Data Linkage

I am interested in data linkage approaches which exploit knowledge that can be declared in the ontology.
To combine and reason about data coming from different RDF data sources, semantic links are needed to connect resources. In particular, identity links allow to declare that two data items refer to the same real world object, i.e the same hotel, the same lab, ... Based on these links, it is possible to combine information about the same real-world entity.
In the setting of the PICSEL 3 project, we have defined a first logical approach named L2R, in which some ontology axioms and additionnal knowledge about the data sources are automatically translated into Horn rules and used to infer (non) identity links. We have also proposed a numerical approach named N2R, in which knowledge semantics is automatically translated into non-linear equations which allow to compute similarity scores for reference pairs.
Discriminative properties that can be used for data linkage are difficult to determine even for domain experts. In the setting of the Qualinca project, we have developped approaches that can discover the composite keys from RDF data sources. KD2R, exploits data sources for which the Unique Name Assumption is stated. SAKey can discover keys when datasets may contain duplicates or erroneous property values. Vickey is an efficent approach that discover conditional keys (keys that are valid for class expressions). We have also proposed approaches that can deal with scientific data where many properties are described using numerical values.
Last, we have investigated how invalid sameAs links can be logically detected and how the invalidation process can be explained to a user expert and we try now to represent and detect identity links that do not follow the strict OWL2 semantics of the sameAs construct.
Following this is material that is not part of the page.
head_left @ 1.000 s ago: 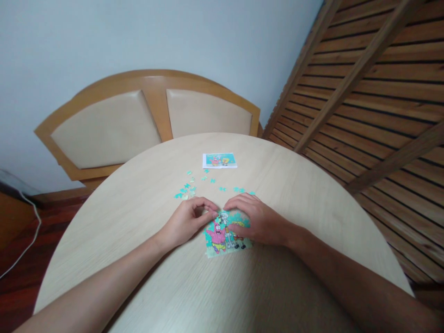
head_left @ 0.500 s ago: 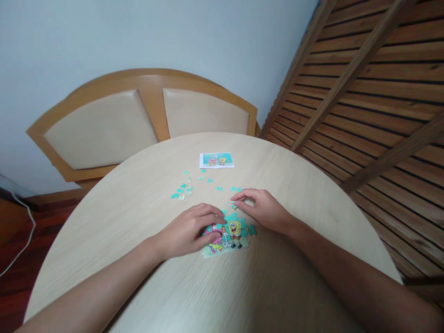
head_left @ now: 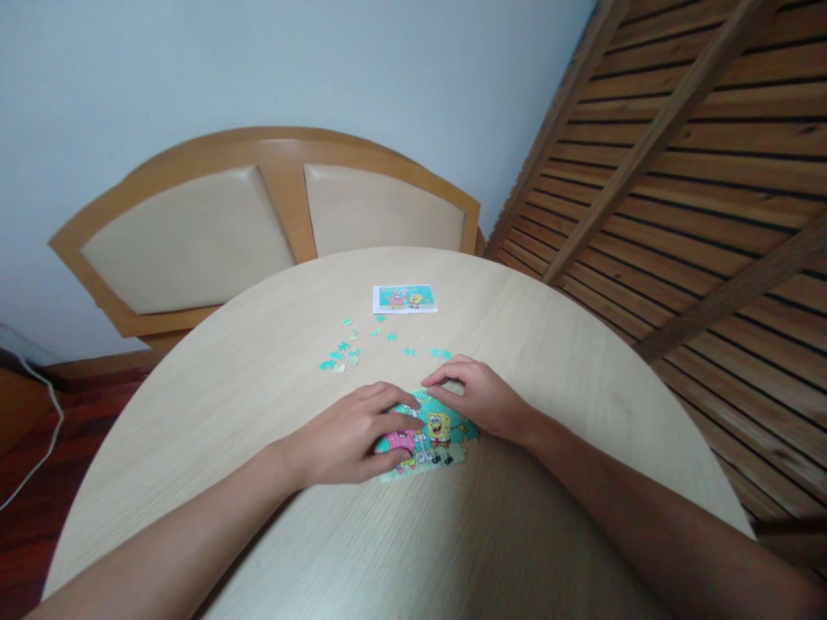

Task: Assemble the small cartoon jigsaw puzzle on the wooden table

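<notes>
A partly joined jigsaw puzzle (head_left: 440, 428) lies on the table in front of me, showing a yellow square cartoon figure and a pink one on turquoise. My left hand (head_left: 354, 433) rests over its left side, fingers spread and touching the surface, hiding part of the pink figure. At the puzzle's far edge my right hand (head_left: 470, 392) has thumb and index finger pinched together on a small puzzle piece, mostly covered by the fingertips. Loose turquoise puzzle pieces (head_left: 337, 355) lie scattered beyond my left hand, and a few more lie just beyond my right hand.
A picture card (head_left: 405, 299) with the same cartoon figures lies farther back on the round wooden table (head_left: 549, 362). Behind the table stands a padded bench back (head_left: 194, 237) against the wall. A slatted wooden panel (head_left: 678, 164) rises on the right.
My right hand has moved slightly left and nearer, bringing the puzzle piece to the puzzle's far edge. My left hand has shifted slightly, with its fingers flatter on the puzzle.
</notes>
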Available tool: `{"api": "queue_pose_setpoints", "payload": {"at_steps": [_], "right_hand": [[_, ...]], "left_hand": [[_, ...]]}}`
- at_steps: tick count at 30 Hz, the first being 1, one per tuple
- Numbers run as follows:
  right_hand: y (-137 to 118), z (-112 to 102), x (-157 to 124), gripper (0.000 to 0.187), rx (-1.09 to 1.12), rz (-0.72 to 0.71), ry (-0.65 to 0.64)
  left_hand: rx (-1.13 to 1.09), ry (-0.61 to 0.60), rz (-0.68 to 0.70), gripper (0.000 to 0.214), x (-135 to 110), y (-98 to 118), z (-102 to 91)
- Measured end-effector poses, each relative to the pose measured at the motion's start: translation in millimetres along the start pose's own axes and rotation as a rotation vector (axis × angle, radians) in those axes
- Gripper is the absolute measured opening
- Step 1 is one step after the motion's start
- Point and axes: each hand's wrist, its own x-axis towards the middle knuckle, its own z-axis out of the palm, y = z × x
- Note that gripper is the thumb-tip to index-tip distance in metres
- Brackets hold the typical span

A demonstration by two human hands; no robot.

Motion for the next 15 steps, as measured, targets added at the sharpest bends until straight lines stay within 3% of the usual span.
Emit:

Data integration - Semantic annotation of web documents

I have investigated ontology-based approaches that aim to semantically annotate web documents. I am interested in approaches that are guided by the syntactic structure of (part of) documents.
In the setting of the project, we have investigated the semantic annotation of tabular data. Indeed, annotation tools can take benefit of the structure of the tables. The idea was to semantically annotate as many information as possible while allowing the users to have access to elements of the original table in order to limit the errors due to wrong annotations (Xtab2SML).
In the SHIRI project we have also exploited the syntactic structure of heterogeneous HTML documents in an annotation process. In the developped approaches, the HTML structure is either used to better rank the annotations when they appear in the most structured parts of the documents (SHIRI-Querying) or to provide semantic relations that are difficult to discover with lexico-syntactic patterns (REISA).

Formal Concept Analysis - Automatic construction of class hierarchies over XML data

I have also worked on approaches that can help users to access to a large amount of XML data by clustering them in a small number of classes described at different levels of abstraction. Our basic representation was a Galois lattice which is a well-defined and exhaustive representation of the classes embedded in a data set (approach ZOOM).

Supervised PhD Students

Joe Raad (co-supervised with Juliette Dibie, Liliana Ibanescu, Fatiha Sais)

Danai Symeonidou (co-supervised with Fatiha Sais)

Yassine Mrabet (co-supervised with Chantal Reynaud, Nacera Bennacer)

Mouhamadou Thiam (co-supervised with Chantal Reynaud, Nacera Bennacer)

Fatiha Sais (co-supervised with Marie-Christine Rousset)